+++ GIVEN MATERIAL +++
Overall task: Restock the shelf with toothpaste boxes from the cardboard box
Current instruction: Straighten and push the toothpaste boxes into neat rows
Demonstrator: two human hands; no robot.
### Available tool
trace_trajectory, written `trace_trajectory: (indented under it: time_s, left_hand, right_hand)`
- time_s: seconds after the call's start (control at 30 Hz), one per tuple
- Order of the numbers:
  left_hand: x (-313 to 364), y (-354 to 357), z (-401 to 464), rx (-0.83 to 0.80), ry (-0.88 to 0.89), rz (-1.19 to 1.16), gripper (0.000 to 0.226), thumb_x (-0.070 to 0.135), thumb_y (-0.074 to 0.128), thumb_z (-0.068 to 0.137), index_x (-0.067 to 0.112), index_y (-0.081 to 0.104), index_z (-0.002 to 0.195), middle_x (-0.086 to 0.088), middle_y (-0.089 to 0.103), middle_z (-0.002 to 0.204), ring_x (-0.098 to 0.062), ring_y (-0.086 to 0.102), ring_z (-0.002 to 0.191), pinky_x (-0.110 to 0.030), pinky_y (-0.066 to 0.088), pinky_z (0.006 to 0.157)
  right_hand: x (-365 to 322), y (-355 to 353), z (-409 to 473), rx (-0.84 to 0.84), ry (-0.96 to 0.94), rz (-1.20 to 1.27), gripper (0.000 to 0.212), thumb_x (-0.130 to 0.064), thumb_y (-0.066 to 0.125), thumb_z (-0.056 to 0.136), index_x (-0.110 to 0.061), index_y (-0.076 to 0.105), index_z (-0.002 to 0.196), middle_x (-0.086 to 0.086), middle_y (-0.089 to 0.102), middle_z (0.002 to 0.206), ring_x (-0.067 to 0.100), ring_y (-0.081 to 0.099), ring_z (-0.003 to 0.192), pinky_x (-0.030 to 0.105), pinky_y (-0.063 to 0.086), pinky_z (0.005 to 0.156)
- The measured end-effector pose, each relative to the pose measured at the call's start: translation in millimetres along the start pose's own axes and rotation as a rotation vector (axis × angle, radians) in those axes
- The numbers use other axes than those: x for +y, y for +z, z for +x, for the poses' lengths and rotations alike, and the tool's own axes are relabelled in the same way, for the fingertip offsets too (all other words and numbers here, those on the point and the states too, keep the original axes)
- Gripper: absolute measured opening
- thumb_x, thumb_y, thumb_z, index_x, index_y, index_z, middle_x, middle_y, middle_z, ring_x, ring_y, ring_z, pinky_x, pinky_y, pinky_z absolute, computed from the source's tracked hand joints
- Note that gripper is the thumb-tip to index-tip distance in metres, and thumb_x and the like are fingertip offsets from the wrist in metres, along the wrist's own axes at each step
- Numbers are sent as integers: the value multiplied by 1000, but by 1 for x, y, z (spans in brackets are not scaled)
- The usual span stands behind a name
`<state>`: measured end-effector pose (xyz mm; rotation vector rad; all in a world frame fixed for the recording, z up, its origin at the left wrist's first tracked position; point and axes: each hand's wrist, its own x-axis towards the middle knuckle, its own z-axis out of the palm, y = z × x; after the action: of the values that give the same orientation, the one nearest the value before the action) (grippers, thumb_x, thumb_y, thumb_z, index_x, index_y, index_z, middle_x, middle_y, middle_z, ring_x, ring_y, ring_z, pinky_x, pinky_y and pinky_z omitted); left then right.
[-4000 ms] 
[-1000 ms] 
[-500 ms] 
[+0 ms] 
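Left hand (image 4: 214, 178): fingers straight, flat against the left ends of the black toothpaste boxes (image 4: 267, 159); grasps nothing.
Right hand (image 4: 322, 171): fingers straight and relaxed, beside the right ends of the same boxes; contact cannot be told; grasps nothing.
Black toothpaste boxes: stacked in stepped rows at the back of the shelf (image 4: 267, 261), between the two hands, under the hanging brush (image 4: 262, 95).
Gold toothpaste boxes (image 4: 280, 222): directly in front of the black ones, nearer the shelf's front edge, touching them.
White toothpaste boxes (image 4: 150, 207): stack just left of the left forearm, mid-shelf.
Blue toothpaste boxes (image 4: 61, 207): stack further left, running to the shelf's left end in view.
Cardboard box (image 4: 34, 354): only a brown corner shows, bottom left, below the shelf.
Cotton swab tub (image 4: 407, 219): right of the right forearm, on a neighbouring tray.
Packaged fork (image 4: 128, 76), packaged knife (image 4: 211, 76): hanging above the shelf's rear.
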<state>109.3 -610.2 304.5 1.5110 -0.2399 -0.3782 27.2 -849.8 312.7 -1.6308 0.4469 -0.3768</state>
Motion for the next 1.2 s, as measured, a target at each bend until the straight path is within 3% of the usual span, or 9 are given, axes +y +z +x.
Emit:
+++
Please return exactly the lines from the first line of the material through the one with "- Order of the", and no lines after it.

EXPECTED OUTPUT:
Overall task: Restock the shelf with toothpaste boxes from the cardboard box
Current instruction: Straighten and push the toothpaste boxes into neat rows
Demonstrator: two human hands; no robot.
### Available tool
trace_trajectory, written `trace_trajectory: (indented under it: time_s, left_hand, right_hand)`
- time_s: seconds after the call's start (control at 30 Hz), one per tuple
- Order of the numbers:

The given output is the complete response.